Beginning with the line that holds "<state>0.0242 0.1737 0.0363", retype the rest of the listing exactly, last line included.
──────────
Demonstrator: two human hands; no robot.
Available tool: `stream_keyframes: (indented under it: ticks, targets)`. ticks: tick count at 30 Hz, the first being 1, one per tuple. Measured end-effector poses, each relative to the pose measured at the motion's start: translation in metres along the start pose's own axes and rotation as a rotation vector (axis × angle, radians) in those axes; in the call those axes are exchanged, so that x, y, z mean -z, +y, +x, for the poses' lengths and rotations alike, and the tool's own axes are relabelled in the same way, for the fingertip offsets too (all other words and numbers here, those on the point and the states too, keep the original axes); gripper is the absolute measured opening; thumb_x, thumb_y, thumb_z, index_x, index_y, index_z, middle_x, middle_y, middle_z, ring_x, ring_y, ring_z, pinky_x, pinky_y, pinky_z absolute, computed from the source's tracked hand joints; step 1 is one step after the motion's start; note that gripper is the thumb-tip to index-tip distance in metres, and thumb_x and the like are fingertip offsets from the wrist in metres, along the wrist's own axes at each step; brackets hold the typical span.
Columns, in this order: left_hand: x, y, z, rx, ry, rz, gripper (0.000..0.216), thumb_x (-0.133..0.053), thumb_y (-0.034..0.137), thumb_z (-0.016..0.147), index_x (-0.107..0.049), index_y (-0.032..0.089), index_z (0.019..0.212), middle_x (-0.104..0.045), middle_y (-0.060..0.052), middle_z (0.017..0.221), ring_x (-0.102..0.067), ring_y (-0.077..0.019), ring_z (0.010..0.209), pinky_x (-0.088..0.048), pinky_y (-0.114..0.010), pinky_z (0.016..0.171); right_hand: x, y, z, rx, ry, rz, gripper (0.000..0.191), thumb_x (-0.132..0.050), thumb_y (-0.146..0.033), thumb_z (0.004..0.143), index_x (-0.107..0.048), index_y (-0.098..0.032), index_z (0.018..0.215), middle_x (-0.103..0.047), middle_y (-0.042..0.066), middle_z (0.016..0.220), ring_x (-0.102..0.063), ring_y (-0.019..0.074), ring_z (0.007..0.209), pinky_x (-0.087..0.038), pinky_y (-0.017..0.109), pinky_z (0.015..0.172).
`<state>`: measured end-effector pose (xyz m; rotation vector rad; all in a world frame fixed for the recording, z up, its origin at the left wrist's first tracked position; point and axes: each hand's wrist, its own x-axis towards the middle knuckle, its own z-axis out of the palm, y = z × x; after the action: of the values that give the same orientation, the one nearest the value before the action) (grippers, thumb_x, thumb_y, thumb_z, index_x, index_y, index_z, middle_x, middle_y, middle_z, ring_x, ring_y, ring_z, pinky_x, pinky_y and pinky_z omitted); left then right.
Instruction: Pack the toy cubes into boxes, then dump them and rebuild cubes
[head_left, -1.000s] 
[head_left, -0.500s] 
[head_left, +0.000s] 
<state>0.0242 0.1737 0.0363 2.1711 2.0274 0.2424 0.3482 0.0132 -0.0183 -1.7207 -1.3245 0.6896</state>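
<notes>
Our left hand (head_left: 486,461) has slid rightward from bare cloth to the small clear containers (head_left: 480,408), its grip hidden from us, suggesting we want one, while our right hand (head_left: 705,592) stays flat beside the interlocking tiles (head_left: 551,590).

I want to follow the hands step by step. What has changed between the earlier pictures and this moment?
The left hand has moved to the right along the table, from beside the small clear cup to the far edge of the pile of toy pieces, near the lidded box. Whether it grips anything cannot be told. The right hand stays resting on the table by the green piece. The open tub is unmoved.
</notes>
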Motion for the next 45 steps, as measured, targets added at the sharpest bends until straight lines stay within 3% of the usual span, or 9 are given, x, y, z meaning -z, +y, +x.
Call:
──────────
*Task response:*
<state>0.0242 0.1737 0.0363 2.1711 2.0274 0.2424 0.3482 0.0132 -0.0183 -1.7207 -1.3245 0.6896</state>
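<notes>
Our left hand (head_left: 486,461) has slid rightward from bare cloth to the small clear containers (head_left: 480,408), its grip hidden from us, suggesting we want one, while our right hand (head_left: 705,592) stays flat beside the interlocking tiles (head_left: 551,590).

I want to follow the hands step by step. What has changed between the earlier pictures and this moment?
The left hand has moved to the right along the table, from beside the small clear cup to the far edge of the pile of toy pieces, near the lidded box. Whether it grips anything cannot be told. The right hand stays resting on the table by the green piece. The open tub is unmoved.
</notes>
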Motion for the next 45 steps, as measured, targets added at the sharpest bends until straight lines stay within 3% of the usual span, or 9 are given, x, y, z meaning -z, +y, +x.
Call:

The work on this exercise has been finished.